There are several limitations to this study that warrant mention. First, the self-reported measures of SSB and FFM consumption may underreport actual frequency and amount consumed each day, which limits our ability to determine caloric intake from SSB or FFM. These measures of SSB and FFM, which did not identify a specific time frame, provided incomplete descriptions and did not specify culturally-appropriate SSB such as aguas frescas de frutas. As others have suggested, there is a need for specific prompts to better capture intakes of SSB and FFM [25, 69, 90]. Second, data were not available to describe seasonal variation in consumption of SSB and FFM. Third, data were not available to document type and amount of FFM consumed. Fourth, there were no additional measures of acculturation such as duration of residence in the U.S. Finally, the cross-sectional nature of this study prevents a temporal determination of predictors of consumption of SSB and FFM.
Despite these limitations, this research is highly relevant and timely given that the largest growing segment of the U.S. population is of Mexican origin and the concomitant increase in the number of new destination immigrant communities in interior and rural destinations including Iowa, North Carolina, and Tennessee [6, 7, 9, 91, 92]. Colonias are considered the archetype for new destination communities of Mexican-origin immigrants.
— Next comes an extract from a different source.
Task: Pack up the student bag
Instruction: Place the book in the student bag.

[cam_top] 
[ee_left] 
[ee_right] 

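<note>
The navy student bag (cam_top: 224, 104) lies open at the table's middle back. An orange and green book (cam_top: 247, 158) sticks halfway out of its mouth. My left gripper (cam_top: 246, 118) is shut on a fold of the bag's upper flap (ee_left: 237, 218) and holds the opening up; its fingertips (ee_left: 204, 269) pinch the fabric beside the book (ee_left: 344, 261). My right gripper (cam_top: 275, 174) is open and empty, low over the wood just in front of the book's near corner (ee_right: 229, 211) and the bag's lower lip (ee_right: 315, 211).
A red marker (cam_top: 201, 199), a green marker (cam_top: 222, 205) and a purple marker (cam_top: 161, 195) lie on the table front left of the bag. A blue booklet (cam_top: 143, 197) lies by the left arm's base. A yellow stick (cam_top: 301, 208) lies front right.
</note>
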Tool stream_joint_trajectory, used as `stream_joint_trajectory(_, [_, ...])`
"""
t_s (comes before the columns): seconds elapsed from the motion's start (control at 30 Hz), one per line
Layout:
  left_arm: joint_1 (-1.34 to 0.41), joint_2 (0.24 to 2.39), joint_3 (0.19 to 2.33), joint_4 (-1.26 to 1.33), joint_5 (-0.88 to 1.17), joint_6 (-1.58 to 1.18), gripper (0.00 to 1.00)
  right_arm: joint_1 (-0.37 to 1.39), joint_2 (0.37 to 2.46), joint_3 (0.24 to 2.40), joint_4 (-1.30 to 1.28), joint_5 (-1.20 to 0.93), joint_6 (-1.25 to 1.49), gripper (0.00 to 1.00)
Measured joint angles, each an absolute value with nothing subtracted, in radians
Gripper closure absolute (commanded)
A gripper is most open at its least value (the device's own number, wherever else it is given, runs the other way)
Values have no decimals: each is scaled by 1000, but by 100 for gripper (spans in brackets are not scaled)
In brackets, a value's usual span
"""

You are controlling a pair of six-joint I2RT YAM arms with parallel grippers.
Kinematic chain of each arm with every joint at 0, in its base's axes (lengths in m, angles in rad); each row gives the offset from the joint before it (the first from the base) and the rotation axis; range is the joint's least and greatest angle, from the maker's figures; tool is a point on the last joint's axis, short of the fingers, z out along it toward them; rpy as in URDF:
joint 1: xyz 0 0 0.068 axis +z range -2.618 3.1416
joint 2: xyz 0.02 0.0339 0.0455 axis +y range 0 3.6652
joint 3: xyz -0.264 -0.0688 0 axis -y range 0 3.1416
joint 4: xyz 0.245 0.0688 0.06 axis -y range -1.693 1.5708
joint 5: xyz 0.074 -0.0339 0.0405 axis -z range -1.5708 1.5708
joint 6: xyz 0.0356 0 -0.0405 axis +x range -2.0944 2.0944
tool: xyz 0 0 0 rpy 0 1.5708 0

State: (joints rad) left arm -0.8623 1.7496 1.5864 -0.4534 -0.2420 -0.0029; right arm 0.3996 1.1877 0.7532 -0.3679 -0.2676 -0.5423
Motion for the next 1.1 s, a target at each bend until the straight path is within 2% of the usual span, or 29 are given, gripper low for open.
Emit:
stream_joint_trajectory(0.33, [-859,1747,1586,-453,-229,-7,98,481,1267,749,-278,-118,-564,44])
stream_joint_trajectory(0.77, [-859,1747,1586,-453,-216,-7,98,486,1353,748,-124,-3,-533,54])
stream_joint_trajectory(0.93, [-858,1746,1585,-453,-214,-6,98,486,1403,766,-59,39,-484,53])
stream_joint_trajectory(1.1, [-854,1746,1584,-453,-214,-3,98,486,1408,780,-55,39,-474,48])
Similar to new destination immigrant communities, colonias are smaller, more dispersed communities comprised of a disproportionately poor population of immigrants and their families with limited access to the kinds of resources necessary for facilitating economic and social mobility in a region characterized by adverse social conditions [9, 93]. A distinguishing characteristic of colonias is that colonias are not "new" and now include both native and immigrant residents of Mexican-origin. Given consideration of the prototypical character of colonias, these findings have implications for dietitians developing interventions focused on the reduction of FF and SSB meals among Mexican-origin residents in rapidly growing new destination communities.